Freestyle boasts 100+ drink options, and I’ve likely tried them all. The possibilities are only limited by the room my internal organs can set aside for liquid.  Let’s see…

I’ll start with something fruity and exotic, maybe Dasani sparkling cherry&Minute Maid lemonade&Fuze unsweet tea.  Ahhh.  Then something a little more traditional:  Coke Zero&Barq’s crème soda.  Nice. And then, something in the flavored ginger ale oeuvre.  Freestyle is a marvel of the modern world.

I should mention, however, that there is no Living Water button on the Freestyle.  So if you’re looking to meet a spiritual thirst, you may be out of luck.

Where today can somebody get their hands on Living Water?  The Hebrews complained about it enough so Moses gushed some out of a rock.  Jesus offered some to the woman at the well.  And whoever wrote the 23rd Psalm sounds like they got good and quenched.

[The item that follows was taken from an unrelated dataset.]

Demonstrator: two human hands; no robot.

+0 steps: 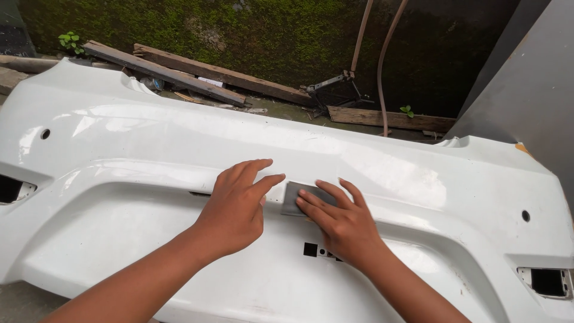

What about us?  It’s funny, but when I think about Living Water, a spiritual experience of the Holy Spirit, Freestyle seems just too….Freestyle to me.  Too much flexibility, and sugar and aspartame and caffeine and weird stuff I can’t pronounce.

When I think about whetting my whistle with Living Water, interesting places spring up in my mind:  1)  Drinking from a Garden Hose, as a kid.  2) That 1-in-a-thousand drinking fountain with the perfect combination of temperature, pressure, and arc.  3) Cool water from a mountain stream, drunk right from my cupped hands. None of those places were labeled “Living Water”…but I just knew.

What about you?  Where have you found Living Water?  I suppose it doesn’t have to be water, we’re really talking about the indwelling of the Holy Spirit, but my thirstiness ties the two notions together for me much like the scriptures do.  So where you do you drink of the Spirit?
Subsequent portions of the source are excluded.